Немного спустя раздали хлеб и разнесли кипяток. Несмотря на мою просьбу, кружки мне не заменили и пришлось залепить дырки хлебным мякишем. Благодаря этому, все-таки удалось выпить четверть кружки. Чтобы не смешить больше надзирателя, я не задавал больше вопросов о сахаре или чае, так как, очевидно, здесь этого не полагалось. После кипятку я немного отошел и принялся от скуки читать при тусклом свете стенную литературу. Среди надписей, датированных после 1917 года, было мало утешительного.
«Сообщите на Ивановскую улицу, 24, родным, что доктор Алтуров расстрелян».
«Сергей, Иван и Прохор Храповы пошли налево. Сообщите Курск, Петровская улица, 40» — и так далее… Таких надписей я прочел множество. Ими были испещрены все стены. Датированы они от 1918 года до 1 апреля 1924 года, то есть последняя надпись была сделана за один день до моего вселения в камеру № 27. Эта последняя надпись была нацарапана на подоконнике куском проволоки, отломанной от ручки. Потом, немного спустя, я нашел в углу этот кусочек проволоки. Вышеприведенные мною два образчика надписей я воспроизвел на память и, возможно, что в адресах я ошибся. Последнюю надпись я помню совершенно отчетливо. Вот она: «Во имя отца и сына и св. духа. Архимандрит Александро-Невской лавры Антоний сегодня в ночь должен быть расстрелян за отказ взять на свою душу тяжкий грех. Прости им, господи, — не ведают, что творят. Добрые люди, сообщите братии. Покидаю земную юдоль с миром в душе».
Надписи чередовались изображениями крестов, под которыми стояли даты и имена. В переднем углу камеры химическим карандашом был нарисован образ Св. Серафима Саровского. Нарисован был этот образ трогательной, наивной, неумелой рукой, но все детали рисунка были тщательно выполнены и внизу была подпись: «Образ этот рисовала раба божья Екатерина и думала о своих деточках, которые молятся за свою маму святому угоднику божьему. Январь 1924 года».

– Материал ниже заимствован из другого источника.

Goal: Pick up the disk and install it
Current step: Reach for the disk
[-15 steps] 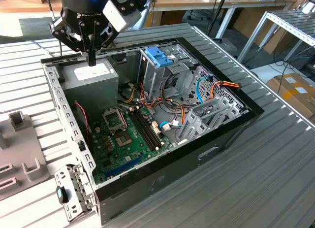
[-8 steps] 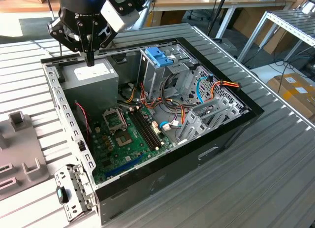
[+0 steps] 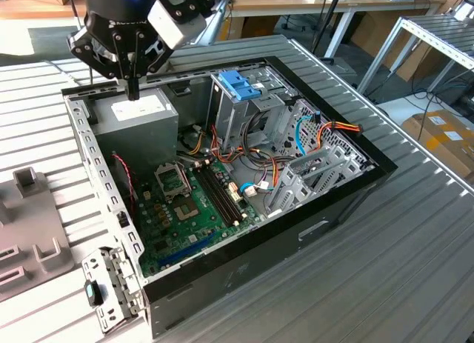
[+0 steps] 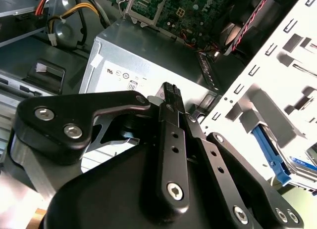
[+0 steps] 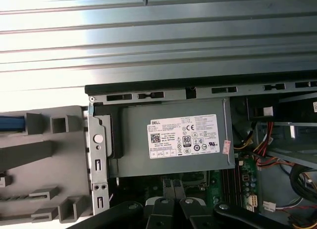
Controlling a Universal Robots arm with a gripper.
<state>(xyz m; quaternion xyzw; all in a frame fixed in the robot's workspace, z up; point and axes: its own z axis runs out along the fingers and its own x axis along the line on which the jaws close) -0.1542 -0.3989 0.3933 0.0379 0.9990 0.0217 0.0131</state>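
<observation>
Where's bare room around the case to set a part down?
Ribbed table on the exterior view's right of the case is bare. Inside is crowded: cables by the drive cage; the hand hovers over the power supply.

The counter [image 3: 415,269] is ribbed metal, pale grey with a dull sheen. The case [image 3: 244,269] has a glossy black side panel and bare, punched metal rims. The power supply [image 3: 137,117] is matt grey metal with a white paper sticker [image 5: 183,136]. The latch [image 3: 241,84] is smooth light-blue plastic. The claw [image 4: 171,90] is matt black with bright metal screw heads. The fixture [image 5: 44,155] is matt grey plastic, and the disk [image 4: 271,152] in it shows 1 blue plastic rail. The box [image 3: 444,132] is brown cardboard.
</observation>
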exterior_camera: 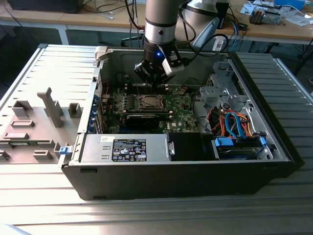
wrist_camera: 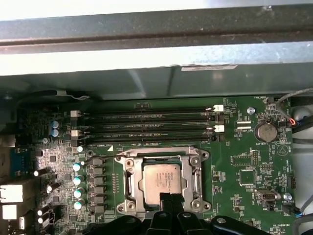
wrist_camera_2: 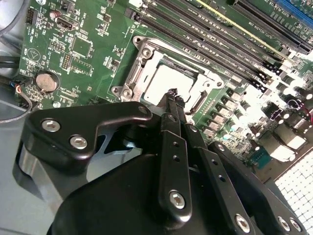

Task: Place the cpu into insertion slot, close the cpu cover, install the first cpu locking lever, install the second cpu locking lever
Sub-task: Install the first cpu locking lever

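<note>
Ribbed grey metal table (exterior_camera: pixel 146 215) underneath, carrying an open computer case (exterior_camera: pixel 171 176) laid on its side.

Nearest in both wrist views: gripper (wrist_camera_2: pixel 172 94) (wrist_camera: pixel 171 199), slim black fingers pressed together to a single tip, nothing visible between them. Hangs with that tip just over one edge of the cpu (wrist_camera_2: pixel 166 81) (wrist_camera: pixel 159 178); cannot tell whether touching or a hair above. Sits flat in the insertion slot (wrist_camera: pixel 164 159), dull silver top showing through the square opening of the cpu cover (wrist_camera: pixel 128 181), which seems to lie down around it. Locking levers too hard to make out to call latched or loose.

Risks, as a judgement: a push too hard on the chip could harm the contacts beneath; a sideways slip of the tip could scrape the green board or knock the small parts just beside the frame; a cover not fully seated could spring up or bind a lever.

Beyond the socket, long black memory slots (wrist_camera: pixel 151 125) and a coin battery (wrist_camera: pixel 267 131). Further out in the exterior view, a black-labelled box (exterior_camera: pixel 124 149) along the near wall, blue and orange cables (exterior_camera: pixel 234 122) toward the exterior view's right, grey plastic pieces (exterior_camera: pixel 49 105) on the table at its left. Farthest back, a wooden workbench (exterior_camera: pixel 274 29) strewn with wires.
</note>
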Motion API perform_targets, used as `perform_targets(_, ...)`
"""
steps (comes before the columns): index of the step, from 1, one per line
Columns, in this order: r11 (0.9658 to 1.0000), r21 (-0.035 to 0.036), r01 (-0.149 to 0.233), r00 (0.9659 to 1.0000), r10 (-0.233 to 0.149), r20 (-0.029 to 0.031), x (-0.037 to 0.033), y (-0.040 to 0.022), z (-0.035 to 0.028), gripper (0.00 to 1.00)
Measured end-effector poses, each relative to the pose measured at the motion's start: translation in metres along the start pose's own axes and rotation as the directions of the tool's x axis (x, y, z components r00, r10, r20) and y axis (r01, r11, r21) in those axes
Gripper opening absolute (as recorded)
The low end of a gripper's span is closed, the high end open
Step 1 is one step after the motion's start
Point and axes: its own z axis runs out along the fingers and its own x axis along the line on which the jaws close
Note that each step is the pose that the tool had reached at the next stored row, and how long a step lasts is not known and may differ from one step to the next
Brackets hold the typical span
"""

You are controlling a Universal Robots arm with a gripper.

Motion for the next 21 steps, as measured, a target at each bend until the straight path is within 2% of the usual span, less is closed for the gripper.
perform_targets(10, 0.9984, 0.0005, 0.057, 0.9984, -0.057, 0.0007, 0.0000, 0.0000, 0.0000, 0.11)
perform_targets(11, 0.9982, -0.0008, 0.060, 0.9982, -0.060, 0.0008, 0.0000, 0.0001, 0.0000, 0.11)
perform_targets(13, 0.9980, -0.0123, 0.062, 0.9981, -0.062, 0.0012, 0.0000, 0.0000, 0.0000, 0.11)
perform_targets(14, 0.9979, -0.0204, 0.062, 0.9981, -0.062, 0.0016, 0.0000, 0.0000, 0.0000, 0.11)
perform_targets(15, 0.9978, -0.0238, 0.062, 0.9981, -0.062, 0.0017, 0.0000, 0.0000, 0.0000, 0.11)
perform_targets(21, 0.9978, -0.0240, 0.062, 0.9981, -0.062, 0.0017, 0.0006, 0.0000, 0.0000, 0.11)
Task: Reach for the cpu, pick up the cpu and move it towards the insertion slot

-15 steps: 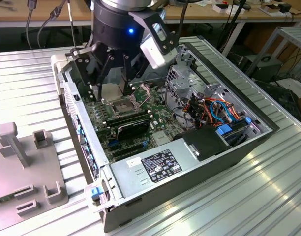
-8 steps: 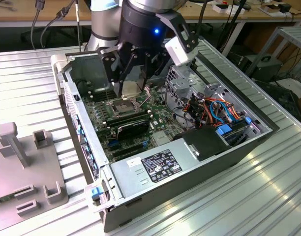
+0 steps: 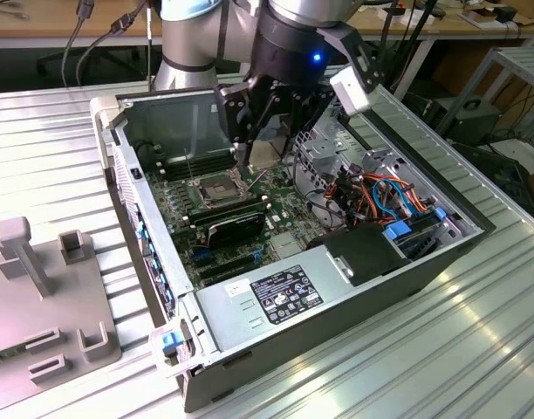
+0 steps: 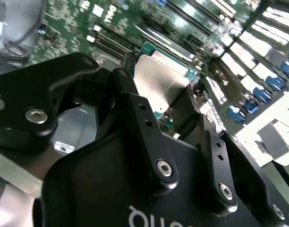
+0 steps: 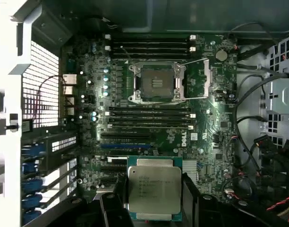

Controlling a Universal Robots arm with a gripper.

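The cpu (image 5: pixel 154 189) is hanging above the board, at six o'clock from the insertion slot (image 5: pixel 158 83) in the first wrist view. Light, stiff, fragile underneath, it is being pinched by its edges in the nearly closed gripper (image 4: pixel 158 101).

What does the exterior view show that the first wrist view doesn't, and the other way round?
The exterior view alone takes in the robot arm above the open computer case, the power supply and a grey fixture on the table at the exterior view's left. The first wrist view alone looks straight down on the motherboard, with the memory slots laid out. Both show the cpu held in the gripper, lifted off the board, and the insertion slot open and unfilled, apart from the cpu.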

В нескольких местах на стенах и на подоконнике были изображены клетки с размещенными в них пятью рядами букв алфавита. Под одной из таких клеток рука какого-то альтруиста написала инструкцию, как пользоваться этой азбукой для переговоров через стенку при помощи перестукивания.
От скуки, между беготней по камере, я начал изучать нумерацию букв и практиковаться в составлении разных слов цифрами. Положение каждой буквы определяется двумя однозначными числами, причем первое число означает положение буквы в горизонтальном ряду, а второе число отвечает положению буквы в вертикальном столбце. Конец каждого слова обозначается дробным стуком-трелью.
Эта азбука существует во всех русских политических тюрьмах, и, точно предчувствуя, как она мне пригодится впоследствии, я решил выучить ее, как можно скорее.
Как характерно отличается содержание надписей дореволюционной эпохи от надписей современных. Насколько последние проникнуты мистикой, тяжелыми душевными переживаниями, покорностью судьбе, настолько содержание дореволюционных надписей свидетельствует о совершенно ином настроении их авторов. Это понятно, так как до 1917 года контингент заключенных в преобладающем большинстве состоял из лиц аморальных и преступных, выражавших свои вкусы и настроение в скабрезных, шутливых надписях и порнографических рисунках. Немногие политические заключенные составляли очень небольшую группу единственной интеллигенции в тюрьме, и надписи их говорят о молодом задоре, браваде и непримиримости. И это тоже понятно, так как энтузиазм молодости подогревался идейной борьбой, хотя вопли фрондеров о правительственном произволе и жестокостях были большим преувеличением. Сомневающихся в этом я рекомендовал бы пережить хотя бы сотую долю того, что пришлось пережить и увидеть мне в Союзе советских социалистических республик.